“When I tell stories about our students to colleagues at conferences, I get looks of jealousy,” said K. Chad Clay, associate professor of international affairs at the School of Public and International Affairs and director of the Center for the Study of Global Issues (GLOBIS). “And they should be jealous. Our students our awesome, and I hit the lottery when I came to SPIA.”
The University of Georgia was Clay’s first stop after finishing his Ph.D. at Binghamton University in 2012, and he’s been hooked ever since.
“I feel extraordinarily lucky to be working at SPIA. I have amazing colleagues and the students are on another level,” he said.
As a first-generation college student, Clay’s journey to academia took an unexpected path, but he ended up exactly where he wants to be. “I never took an international affairs course in undergrad,” he said with a laugh.
It wasn’t until after graduation that he decided to give political science a try and immediately loved it. While earning his M.A. at the University of Memphis, his interests piqued at the intersection of science and history, leading him to an expertise in measuring human rights using quantitative data.
Clay’s research focuses on the determinants of human rights practices, collective dissent, political violence and economic development. In his role as the director of GLOBIS, Clay has brought the program back to its roots, as it was founded by Han Park, who was one of the first to conduct quantitative research in the field of human rights.

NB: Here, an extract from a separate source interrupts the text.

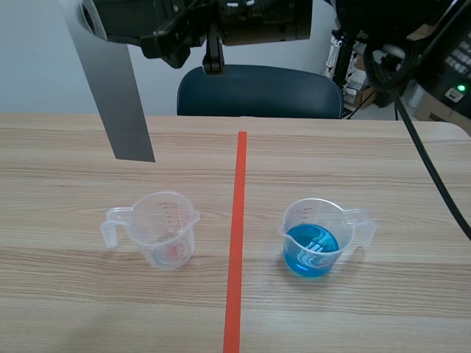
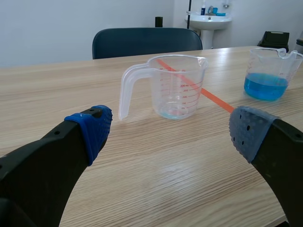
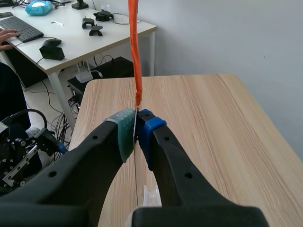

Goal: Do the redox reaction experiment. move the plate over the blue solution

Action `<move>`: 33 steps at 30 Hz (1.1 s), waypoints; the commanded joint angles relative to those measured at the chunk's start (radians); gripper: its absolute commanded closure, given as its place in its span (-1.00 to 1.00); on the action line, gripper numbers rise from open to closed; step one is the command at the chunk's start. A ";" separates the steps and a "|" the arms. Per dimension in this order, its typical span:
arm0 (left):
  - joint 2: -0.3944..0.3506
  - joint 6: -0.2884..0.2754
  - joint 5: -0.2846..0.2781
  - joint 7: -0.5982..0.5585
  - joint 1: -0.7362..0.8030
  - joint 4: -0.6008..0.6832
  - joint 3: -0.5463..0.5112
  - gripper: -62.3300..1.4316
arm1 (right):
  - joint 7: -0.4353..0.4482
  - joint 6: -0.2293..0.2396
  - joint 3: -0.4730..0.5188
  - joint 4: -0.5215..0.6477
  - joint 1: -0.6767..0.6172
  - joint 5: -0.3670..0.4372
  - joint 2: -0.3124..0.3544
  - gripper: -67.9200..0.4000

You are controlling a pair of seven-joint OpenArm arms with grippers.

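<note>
A long grey metal plate (image 1: 112, 88) hangs upright in the upper left of the scene view. The right gripper (image 3: 136, 125) has its pads pressed together on the plate's thin edge. Held high like this, it would clear both cup rims on the way across.

Its target, the clear plastic measuring cup of blue solution (image 1: 310, 248), stands at lower right, well apart from the plate. A clear, seemingly empty plastic measuring cup with red markings (image 1: 165, 229) stands at lower left, almost below the plate. The orange-red tape line (image 1: 237, 235) runs between the two cups.

The left gripper (image 2: 171, 128) sits low with its fingers wide apart, holding nothing and facing the empty cup.

The surface is a pale wood-grain table (image 1: 383, 162). A dark blue chair (image 1: 257, 92) stands behind it against a white wall.
</note>
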 commanded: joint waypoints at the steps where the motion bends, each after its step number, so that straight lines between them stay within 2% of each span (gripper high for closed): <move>1: -0.006 -0.005 -0.010 -0.036 -0.001 0.006 -0.001 -0.68 | 0.035 0.004 0.011 0.018 0.012 0.031 0.030 0.97; 2: -0.006 -0.005 -0.010 -0.036 -0.001 0.006 -0.001 -0.68 | 0.058 0.013 0.011 0.018 0.014 0.048 0.064 0.97; 9: -0.006 -0.005 -0.010 -0.037 -0.001 0.006 -0.001 -0.68 | 0.109 0.087 0.024 0.019 0.018 0.089 0.185 0.97; 14: -0.006 -0.005 -0.010 -0.037 -0.001 0.006 -0.001 -0.69 | 0.170 0.095 0.026 0.019 0.020 0.089 0.275 0.97; 17: -0.006 -0.005 -0.010 -0.046 -0.001 0.006 -0.001 -0.68 | 0.189 0.130 0.031 0.019 0.019 0.112 0.336 0.97; 22: -0.006 -0.005 -0.010 -0.046 -0.003 0.006 -0.001 -0.68 | 0.277 0.179 0.035 0.019 0.019 0.147 0.455 0.97; 33: -0.006 -0.005 -0.021 -0.046 -0.003 0.006 -0.003 -0.68 | 0.405 0.180 0.035 0.019 0.017 0.155 0.705 0.97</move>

“My focus has always been on doing research on human rights and teaching human rights,” he said. “I’ve really tried to turn the research side of GLOBIS into a center focused on research, teaching and outreach on human rights topics and human rights issues.”
To that end, Clay started the GLOBIS Human Rights Research Lab. Each year, the lab brings undergraduate and graduate students in to assist with ongoing research projects while also teaching the students how to conduct human rights research themselves, as well as to conduct various outreach programs. The largest of these programs is the Human Rights Measurement Initiative (HRMI), a world-known collaborative organization that provides accessible data to track the human rights performance in countries around the world.
“I’ve been involved in measuring human rights in one way, shape or form for 15-16 years now. And I’ve been part of a lot of different projects. But I’ve never been part of something like this,” he said, “where our goal is not just to produce data that makes it easier for somebody like me to do research. It’s really to produce data that everybody can use to understand these concepts.”
As a co-founder of HRMI, Clay and his research team across the globe aim to create a comprehensive database that produces metrics for the full range of rights acknowledged in international law, particularly the International Bill of Human Rights. Using a method they call “co-design,” Clay and his colleagues bring everyone to the table.
“We tend to put human rights advocates, human rights practitioners, state officials, people who worked for large intergovernmental organizations like the U.N. or the World Bank, and human rights academics all in rooms together where we discuss the best way to produce data and metrics that meet the standards that social scientists would like to see, but also are useful to and understandable by both the human rights community and the general public,” he said.
As a result of their work, they have produced the Rights Tracker, a website where the public and practitioners alike can see data visualizations and explanations that are easily digestible and accessible to understanding how countries are performing in various human rights aspects.
This unique initiative has opened doors for UGA students not only to gain research and outreach experiences in the realms of international affairs and law, but also to participate in internships across the world. These students focus on presenting their data and interacting with journalists and international organizations, such as the United Nations.
“For students interested in studying human rights, there is no better place than at SPIA,” said Clay.
With the addition of the human rights minor to the SPIA degree docket in 2021, students can work alongside professors like Clay for distinct research, learning and outreach opportunities.
In addition to the research side of GLOBIS, Clay continues to lead the way for SPIA’s study abroad opportunities. With programs that range from Stellenbosch, South Africa, to Glascow, Scotland, GLOBIS offers students opportunities to engage in learning experiences around the world.
With such an impressive resume, Clay’s advice to students is at once surprising, but tracks alongside his experience into academia:
“I try to convince students to worry less about how you’re going to spend the rest of your lives. College is an important experience, and you’re never going to have this opportunity to learn so much. Don’t worry about what comes next—enjoy this. Take a moment and the time to really appreciate college for what it is and what it can do to broaden your horizons professionally and personally. Let the future take care of itself. The lessons you learn here will contribute to where you land.”